Vectors Won't Save You From GDPR. They Just Move The Problem.

Jun 2
6 min read

Anyone who has worked in the ad industry for a long time knows it has a habit of reinventing the same idea under a new name and hoping regulators won't notice. First it was cookies, then device graphs, then identity resolution, and finally hashed emails dressed up as "privacy-safe IDs." Each cycle came with the same pitch—the new format was different enough from the old one to fall outside the rules that had constrained it.

Now it's embeddings. Sure, the new pitch is more elegant than the ones before it. No emails, no names, no IDs — just math. What's not to like? A user becomes a position in a high-dimensional space, and the system reasons about that position without ever needing to know who the person is. For a moment, it feels like a clean break. Headline: it's not.

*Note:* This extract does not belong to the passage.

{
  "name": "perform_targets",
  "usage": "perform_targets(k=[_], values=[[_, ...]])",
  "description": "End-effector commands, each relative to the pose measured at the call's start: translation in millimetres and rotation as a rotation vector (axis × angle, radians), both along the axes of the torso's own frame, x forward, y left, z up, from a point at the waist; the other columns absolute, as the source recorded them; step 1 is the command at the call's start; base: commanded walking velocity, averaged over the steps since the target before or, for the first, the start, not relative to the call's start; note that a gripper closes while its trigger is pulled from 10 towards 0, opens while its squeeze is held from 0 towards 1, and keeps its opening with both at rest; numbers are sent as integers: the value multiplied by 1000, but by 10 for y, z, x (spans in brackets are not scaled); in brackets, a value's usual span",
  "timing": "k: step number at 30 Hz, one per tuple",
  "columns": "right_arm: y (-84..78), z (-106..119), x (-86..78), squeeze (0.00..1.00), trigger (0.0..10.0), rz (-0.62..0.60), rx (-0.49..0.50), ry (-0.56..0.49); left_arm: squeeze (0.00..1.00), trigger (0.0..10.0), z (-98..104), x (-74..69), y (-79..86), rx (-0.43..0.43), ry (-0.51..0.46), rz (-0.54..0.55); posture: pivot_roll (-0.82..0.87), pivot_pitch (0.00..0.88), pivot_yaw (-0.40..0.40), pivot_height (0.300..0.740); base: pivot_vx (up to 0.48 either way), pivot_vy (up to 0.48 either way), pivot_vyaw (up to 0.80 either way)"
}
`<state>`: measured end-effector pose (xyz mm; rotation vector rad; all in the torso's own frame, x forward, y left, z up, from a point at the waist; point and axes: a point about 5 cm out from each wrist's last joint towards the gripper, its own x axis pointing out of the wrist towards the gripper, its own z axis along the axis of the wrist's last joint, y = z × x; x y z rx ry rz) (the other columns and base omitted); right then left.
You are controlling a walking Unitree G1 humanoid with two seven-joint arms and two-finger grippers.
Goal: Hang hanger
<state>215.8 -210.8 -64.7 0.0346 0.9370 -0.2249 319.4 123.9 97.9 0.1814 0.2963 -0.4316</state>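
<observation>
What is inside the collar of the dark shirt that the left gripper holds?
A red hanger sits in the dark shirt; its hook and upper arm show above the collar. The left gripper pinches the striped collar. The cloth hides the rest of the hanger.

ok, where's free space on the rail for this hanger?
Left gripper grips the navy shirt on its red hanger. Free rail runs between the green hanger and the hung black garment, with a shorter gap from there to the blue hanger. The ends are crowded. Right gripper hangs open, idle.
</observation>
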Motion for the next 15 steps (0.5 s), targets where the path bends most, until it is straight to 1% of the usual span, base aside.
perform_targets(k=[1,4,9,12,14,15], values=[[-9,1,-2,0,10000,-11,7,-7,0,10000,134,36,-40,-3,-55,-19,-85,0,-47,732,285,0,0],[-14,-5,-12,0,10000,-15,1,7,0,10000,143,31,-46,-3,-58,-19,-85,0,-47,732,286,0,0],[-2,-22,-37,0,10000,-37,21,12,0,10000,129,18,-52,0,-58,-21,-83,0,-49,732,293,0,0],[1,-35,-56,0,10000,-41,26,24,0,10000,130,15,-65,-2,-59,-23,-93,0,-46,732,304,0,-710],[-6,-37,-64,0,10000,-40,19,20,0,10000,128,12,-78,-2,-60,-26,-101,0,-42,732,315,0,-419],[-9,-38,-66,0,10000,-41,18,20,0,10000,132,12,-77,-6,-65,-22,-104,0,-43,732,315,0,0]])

In my last two pieces, I argued that the segment was giving way to the vector and that measurement had to follow. Sure, that technical shift is real. But there's a quieter argument running underneath it that the industry has not yet had honestly: If the vector is the new substrate of the system, is it also the new substrate of the privacy problem? The answer, uncomfortably, is yes.

The Architecture that Got Us Here

Give embeddings their due. As a piece of engineering, they are a genuine leap. For those unfamiliar with the term, embeddings are numerical representations of data—such as text, images, or audio—that capture semantic meaning and relationships in a machine-readable vector format. They allow AI systems to compare, search, and reason over information based on contextual similarity rather than exact matches or keywords. The appeal from a privacy perspective is embeddings can reduce direct exposure of personally identifiable information (PII) and limit how raw data is shared across systems.

Using embeddings, a user is thus no longer represented by a discrete identifier matched against a discrete segment. They become a dense numerical position — proximity to "high-value auto intender," adjacency to "frequent traveler," drift toward "luxury retail affinity." Decisions are made by similarity rather than by lookup. Models generalize across platforms, while optimization adapts continuously. This is the foundation of the agentic systems now emerging across the buy side, and it is the reason the format is winning.

Out of that genuine leap, however, the industry has manufactured a misconception that is now hardening into received wisdom. Namely, abstraction is being confused with anonymization. Sorry to break it to you, but they are not the same thing.

The EU's GDPR (General Data Protection Regulation), a law governing how personal data is collected, stored, processed, and protected, was not written for cookies, or for hashes, or for tensors. It was written to be technology-agnostic by design, and its core test has nothing to do with the data structure in question. The test is whether the data relates to an identifiable individual, directly or indirectly. The way the statute is written, if a system can single out a user, link behavior across contexts, or infer attributes about that user, it is by definition processing personal data. The format of the data is irrelevant, what matters is what the format makes possible.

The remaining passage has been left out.